§ **Problem description**:
Among the lines below, restate word for word only those from the line with "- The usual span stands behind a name" through the line with "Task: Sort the", with both end lines kept.

§ **Excerpted data**:
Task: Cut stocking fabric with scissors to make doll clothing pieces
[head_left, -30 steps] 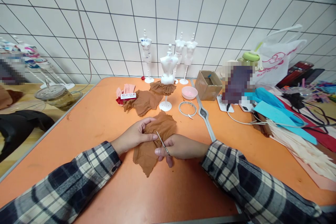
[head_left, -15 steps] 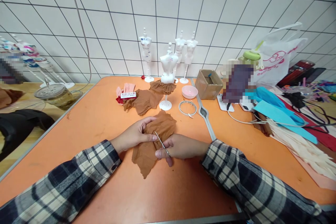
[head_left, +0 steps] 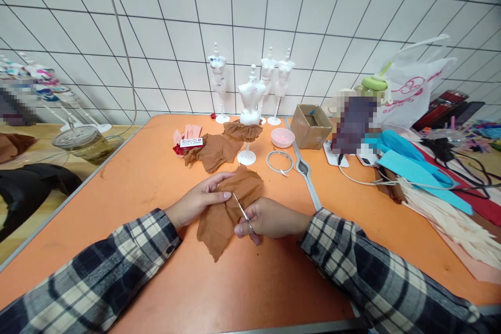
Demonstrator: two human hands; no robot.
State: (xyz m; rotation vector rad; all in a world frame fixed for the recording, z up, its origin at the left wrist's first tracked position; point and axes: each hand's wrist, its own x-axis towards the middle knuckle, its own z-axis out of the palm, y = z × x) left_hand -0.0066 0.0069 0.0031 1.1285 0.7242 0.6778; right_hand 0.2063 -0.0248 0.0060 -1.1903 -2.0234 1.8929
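Observation:
My left hand pinches a piece of thin brown fabric near its middle, thumb on top. My right hand is closed round the handles of small metal scissors, whose blades lie over the fabric and point up toward my left thumb. One flap of the fabric hangs toward me and another spreads out beyond my hands. Just past it stands a small white dress-form mannequin with a ruffled brown skirt low on its body. More crumpled brown fabric lies left of its base.
Behind are several white mannequins, a pink bowl, a ring of wire or tape and a cardboard box. Pink and red cloth with a labelled packet lies left. Blue fabric strips and cables crowd the right side of the orange table.
My right hand and the scissors have shifted slightly up and to the right. My left thumb has moved back a little from the blade tips, and the fabric's lower flap has lifted slightly.

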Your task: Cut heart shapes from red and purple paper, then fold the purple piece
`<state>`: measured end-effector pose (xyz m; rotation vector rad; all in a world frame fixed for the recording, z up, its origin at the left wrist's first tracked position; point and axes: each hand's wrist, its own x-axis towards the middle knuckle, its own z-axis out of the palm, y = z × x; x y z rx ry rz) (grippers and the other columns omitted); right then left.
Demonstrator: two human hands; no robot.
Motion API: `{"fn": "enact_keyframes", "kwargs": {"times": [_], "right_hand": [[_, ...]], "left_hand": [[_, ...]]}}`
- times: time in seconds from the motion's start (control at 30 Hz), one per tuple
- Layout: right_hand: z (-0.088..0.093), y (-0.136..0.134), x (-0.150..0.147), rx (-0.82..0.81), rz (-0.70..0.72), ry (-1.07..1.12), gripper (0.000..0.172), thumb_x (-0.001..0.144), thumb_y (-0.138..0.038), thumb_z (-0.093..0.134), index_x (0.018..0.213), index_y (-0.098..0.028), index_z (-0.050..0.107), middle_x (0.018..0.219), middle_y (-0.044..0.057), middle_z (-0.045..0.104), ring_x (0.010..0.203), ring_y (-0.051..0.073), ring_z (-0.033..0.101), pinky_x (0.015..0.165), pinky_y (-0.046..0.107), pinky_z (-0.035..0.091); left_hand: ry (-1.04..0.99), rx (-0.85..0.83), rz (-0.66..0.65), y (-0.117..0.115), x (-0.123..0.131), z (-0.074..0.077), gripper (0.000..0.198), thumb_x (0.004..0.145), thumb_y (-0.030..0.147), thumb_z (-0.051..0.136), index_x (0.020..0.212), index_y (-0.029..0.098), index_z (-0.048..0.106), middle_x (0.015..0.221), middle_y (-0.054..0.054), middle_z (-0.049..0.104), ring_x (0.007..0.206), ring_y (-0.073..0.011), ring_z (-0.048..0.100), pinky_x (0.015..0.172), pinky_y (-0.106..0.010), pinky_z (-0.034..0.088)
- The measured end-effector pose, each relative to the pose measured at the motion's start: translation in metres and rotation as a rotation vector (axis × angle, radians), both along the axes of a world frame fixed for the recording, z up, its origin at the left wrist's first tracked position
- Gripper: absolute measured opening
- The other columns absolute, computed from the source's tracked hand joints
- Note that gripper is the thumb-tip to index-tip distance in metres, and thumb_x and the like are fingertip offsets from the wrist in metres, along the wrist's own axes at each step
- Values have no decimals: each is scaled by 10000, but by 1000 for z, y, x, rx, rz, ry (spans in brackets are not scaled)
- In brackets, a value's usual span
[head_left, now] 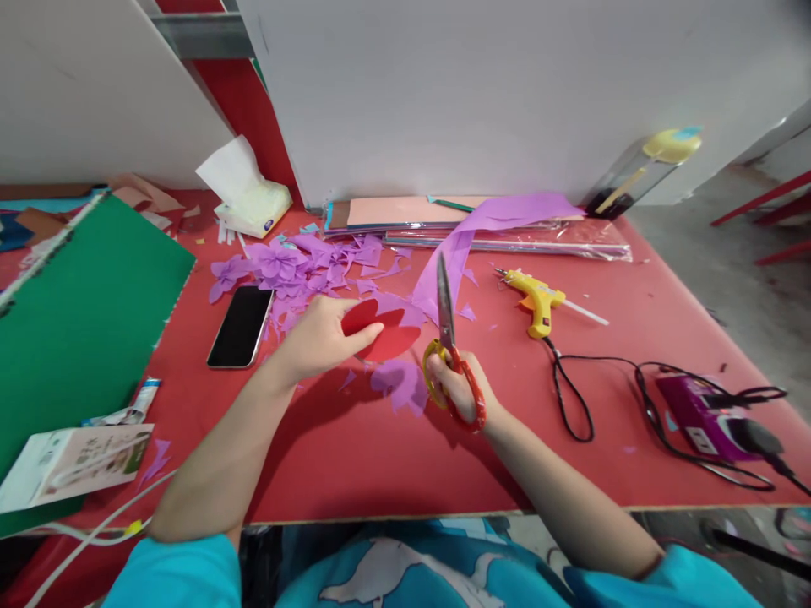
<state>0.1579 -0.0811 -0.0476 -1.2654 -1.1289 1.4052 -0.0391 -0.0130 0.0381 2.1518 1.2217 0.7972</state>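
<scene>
My left hand (323,338) pinches a red paper cutout (391,339) with rounded, petal-like lobes, its thumb lying on top. In my right hand (457,384) is a pair of scissors (445,308) with one red and one yellow handle. The blades point away from me and look closed, apart from the red paper. Below the red paper, a purple petal-shaped piece (400,384) lies on the table. Beyond my left hand is a heap of purple paper flowers and scraps (317,263). A long purple paper strip (453,253) runs back over a stack of paper packs (405,213).
Left lie a black-screened phone (242,328), a tissue pack (257,207), a green board (82,312) and a printed box (89,460). To the right are a yellow glue gun (536,300), its looping cord, a purple power block (703,418) and a clear yellow-lidded container (639,173).
</scene>
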Motion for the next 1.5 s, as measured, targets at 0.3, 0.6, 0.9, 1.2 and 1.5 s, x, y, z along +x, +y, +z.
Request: {"fn": "enact_keyframes", "kwargs": {"times": [0.3, 0.6, 0.9, 1.2, 1.5], "right_hand": [[-1, 0, -5, -13, -115, 143, 375, 708, -456, 662, 592, -200, 414, 401, -71, 443, 335, 73, 389, 356, 217, 310], [-3, 4, 0, -44, -266, 90, 368, 694, -450, 655, 574, -197, 417, 386, -61, 443, 320, 71, 392, 333, 217, 318], [-8, 3, -2, -39, -288, 136, 389, 679, -462, 678, 613, -204, 395, 400, -78, 426, 325, 65, 382, 332, 210, 318], [-3, 2, 0, -12, -279, 49, 381, 698, -454, 660, 592, -202, 394, 410, -72, 427, 335, 72, 391, 358, 223, 329], [-1, 1, 2, 18, -288, -72, 380, 724, -458, 632, 577, -202, 393, 414, -62, 424, 356, 81, 393, 385, 236, 331]], "left_hand": [[-22, -321, -168, -6, 19, -15, 187, 743, 268, 599, 593, 161, 566, 542, 22, 582, 470, -98, 521, 422, -188, 402], [-437, -686, 69, 5, 16, -19, 180, 632, 276, 746, 687, 155, 625, 572, -7, 644, 485, -143, 644, 501, -245, 579], [-480, -688, 82, 3, 17, -16, 241, 592, 312, 785, 642, 134, 630, 529, -14, 630, 455, -149, 643, 457, -218, 569], [-412, -610, 39, 4, 15, -20, 162, 666, 288, 708, 681, 150, 625, 601, -22, 657, 525, -139, 647, 532, -251, 571], [-381, -467, -38, -3, 28, -32, 282, 697, 219, 662, 970, 168, 608, 926, -73, 695, 777, -160, 671, 641, -231, 545]]}}
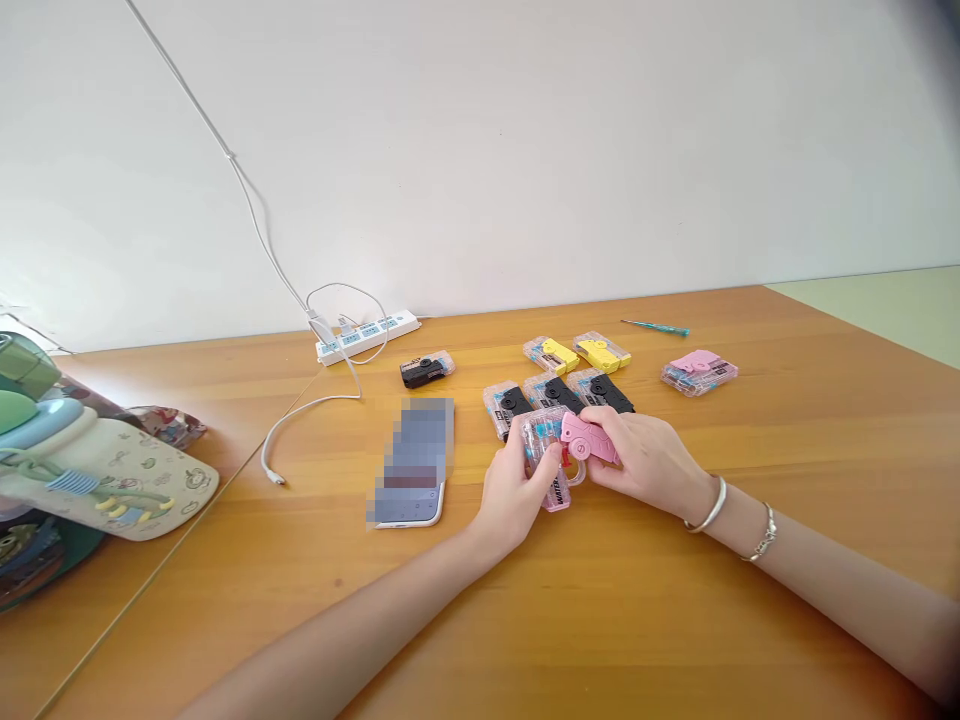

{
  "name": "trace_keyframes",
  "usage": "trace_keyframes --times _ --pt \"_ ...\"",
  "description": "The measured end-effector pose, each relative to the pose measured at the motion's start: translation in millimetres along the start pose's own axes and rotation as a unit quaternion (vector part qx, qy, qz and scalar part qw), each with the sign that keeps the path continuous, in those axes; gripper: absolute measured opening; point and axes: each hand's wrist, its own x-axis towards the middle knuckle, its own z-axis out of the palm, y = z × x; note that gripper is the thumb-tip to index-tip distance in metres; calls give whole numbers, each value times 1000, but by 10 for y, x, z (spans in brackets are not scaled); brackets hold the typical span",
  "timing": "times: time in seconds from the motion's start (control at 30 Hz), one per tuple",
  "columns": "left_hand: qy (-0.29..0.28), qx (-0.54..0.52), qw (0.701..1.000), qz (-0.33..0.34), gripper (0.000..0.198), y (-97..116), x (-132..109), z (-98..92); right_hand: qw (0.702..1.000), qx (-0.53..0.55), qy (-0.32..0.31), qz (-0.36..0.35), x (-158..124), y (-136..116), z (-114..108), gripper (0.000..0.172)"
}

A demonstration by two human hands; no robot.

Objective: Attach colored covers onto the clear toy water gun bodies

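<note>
Both hands meet over a small pink toy in a clear plastic case [559, 450] near the middle of the wooden table [600, 600]. My left hand [514, 490] grips the clear case from the left. My right hand [645, 455], with bracelets at the wrist, pinches the pink part from the right. Just behind them lie three similar clear cases with black pieces [555, 395]. Two yellow ones [577, 353] sit further back, one pink one [699, 372] to the right, and a lone black one [426, 370] to the left.
A smartphone [414, 465] lies left of my hands. A white power strip [367, 335] with cables and a loose cable end [274, 470] sit by the wall. A thin green screwdriver [656, 326] lies at the back. A patterned bag [90, 470] fills the left edge.
</note>
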Motion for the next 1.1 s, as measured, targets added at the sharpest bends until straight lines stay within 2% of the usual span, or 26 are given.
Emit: trace_keyframes --times 0.1,0.2,0.27,0.37,0.43,0.53,0.8,1.0,1.1 --pt "-2 -28 1000 -5 21 13 9 4 986 154 -11 65 12 -77 -11 25" --pt "-7 -53 998 -17 19 18 28 4 941 320 -40 103 57 -113 -35 20" --pt "-5 -61 998 -16 19 16 40 1 911 390 -72 115 87 -97 -57 14" --pt "-10 -79 997 -19 20 7 49 -4 855 471 -173 130 110 -28 -113 13" --pt "-26 -95 995 -29 23 2 49 -8 819 501 -251 119 110 26 -163 22" --pt "-34 -99 994 -20 24 4 43 -17 795 514 -310 83 98 78 -217 35" --pt "-5 -86 996 18 24 13 20 -24 802 520 -280 86 62 13 -147 43" --pt "7 -81 997 15 28 -19 14 -20 841 459 -270 93 69 -47 -199 49" --pt "8 -93 996 0 30 -24 13 -15 873 419 -239 73 60 -45 -197 43"
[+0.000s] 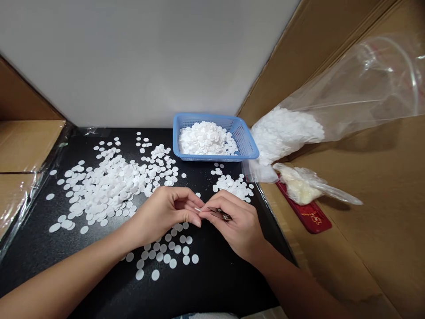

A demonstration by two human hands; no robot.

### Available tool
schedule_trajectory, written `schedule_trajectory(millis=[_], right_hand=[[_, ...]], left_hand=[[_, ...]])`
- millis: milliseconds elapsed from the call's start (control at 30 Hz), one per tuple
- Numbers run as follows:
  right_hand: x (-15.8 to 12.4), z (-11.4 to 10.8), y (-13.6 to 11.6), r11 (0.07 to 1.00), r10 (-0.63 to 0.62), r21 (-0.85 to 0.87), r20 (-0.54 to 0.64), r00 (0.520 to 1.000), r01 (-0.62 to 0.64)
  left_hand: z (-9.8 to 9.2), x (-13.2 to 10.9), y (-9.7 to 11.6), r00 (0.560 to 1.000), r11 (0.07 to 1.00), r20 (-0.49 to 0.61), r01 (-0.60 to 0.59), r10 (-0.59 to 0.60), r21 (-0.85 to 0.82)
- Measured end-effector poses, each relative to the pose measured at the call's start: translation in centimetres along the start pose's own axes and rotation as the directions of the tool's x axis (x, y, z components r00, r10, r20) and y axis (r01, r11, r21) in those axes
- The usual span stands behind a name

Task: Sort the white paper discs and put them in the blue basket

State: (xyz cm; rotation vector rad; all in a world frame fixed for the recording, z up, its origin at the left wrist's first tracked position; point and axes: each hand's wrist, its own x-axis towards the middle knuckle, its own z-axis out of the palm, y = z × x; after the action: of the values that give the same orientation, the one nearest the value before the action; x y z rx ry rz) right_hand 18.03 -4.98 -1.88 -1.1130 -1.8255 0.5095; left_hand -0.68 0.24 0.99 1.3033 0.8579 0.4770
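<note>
My left hand (pixel 168 210) pinches a small white disc (pixel 198 209) between thumb and fingers. Facing it, my right hand (pixel 237 223) grips a small dark metal tool (pixel 223 215), seemingly tweezers, whose tip meets the disc. Both hands hover just above the black table top (pixel 215 279). Below them lies a small cluster of white discs (pixel 169 254). A large spread of white discs (pixel 109 184) covers the table to the left. A smaller pile of discs (pixel 234 186) sits just beyond my right hand.
A blue plastic basket (pixel 245 141) heaped with discs stands at the back. To its right a clear bag (pixel 332 106) spills more discs; a smaller bag (pixel 302 186) rests on a red object (pixel 314 219). Cardboard walls flank both sides; a white wall closes the back.
</note>
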Motion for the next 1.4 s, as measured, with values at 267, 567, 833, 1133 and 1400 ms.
schedule_trajectory(millis=[267, 567, 833, 1133, 1400], right_hand=[[0.1, -0.3, 0.1, 0.99, 0.036, 0.133, 0.096, 0.995, -0.049], [-0.2, -0.4, 0.2, 0.993, -0.121, 0.021, 0.066, 0.99, 0.12], [-0.7, -0.3, 0.0, 0.953, -0.239, -0.174, 0.067, 0.969, 0.247], [-0.8, -0.3, 0.0, 0.94, -0.265, -0.216, 0.034, 0.964, 0.266], [-0.3, -0.7, 0.0, 0.926, -0.272, -0.263, 0.035, 0.962, 0.272]], left_hand=[[0.3, 0.3, -0.9, 0.992, 0.963, 0.115, 0.085, -0.057, -0.257], [0.2, 0.2, -0.6, 0.995, 0.984, 0.099, 0.002, 0.016, -0.179], [-0.5, 0.9, -1.8, 0.988, 0.989, -0.149, -0.063, 0.043, -0.13], [-0.6, 0.2, -0.9, 0.997, 0.992, 0.004, -0.081, 0.081, -0.094], [-0.8, 0.0, -0.1, 0.993, 0.992, 0.004, -0.117, 0.117, 0.044]])
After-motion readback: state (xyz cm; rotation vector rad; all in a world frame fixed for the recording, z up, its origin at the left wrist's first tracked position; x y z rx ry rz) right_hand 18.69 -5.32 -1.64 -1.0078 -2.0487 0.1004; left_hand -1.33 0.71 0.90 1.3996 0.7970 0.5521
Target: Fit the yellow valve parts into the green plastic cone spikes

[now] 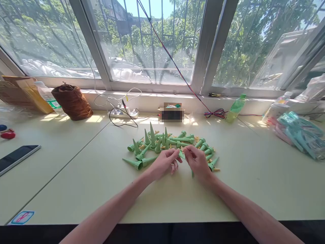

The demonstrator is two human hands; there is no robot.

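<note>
Over the pale table, my left hand (pixel 166 161) pinches a small green plastic piece (pixel 181 155) between thumb and fingers. My right hand (pixel 197 161) is closed at the other side of that piece; its fingertips are pressed together, and what they grip is too small to make out. Around both hands lies a pile of green cone-shaped plastic spikes (pixel 142 152), several standing upright on their wide ends, others on their sides. Small yellowish pegs (pixel 216 169) stick out from or lie among the spikes. A green tip (pixel 192 174) shows just below my right hand.
A brown drawstring bag (pixel 72 101) and a clear bottle (pixel 52 100) stand at the back left, a tablet (pixel 19 157) at the left. A power strip (pixel 124 112) with cables lies by the window. A green bottle (pixel 236 108) and plastic-wrapped packs (pixel 299 132) are on the right.
</note>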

§ **Expected answer**:
- The usual span stands behind a name

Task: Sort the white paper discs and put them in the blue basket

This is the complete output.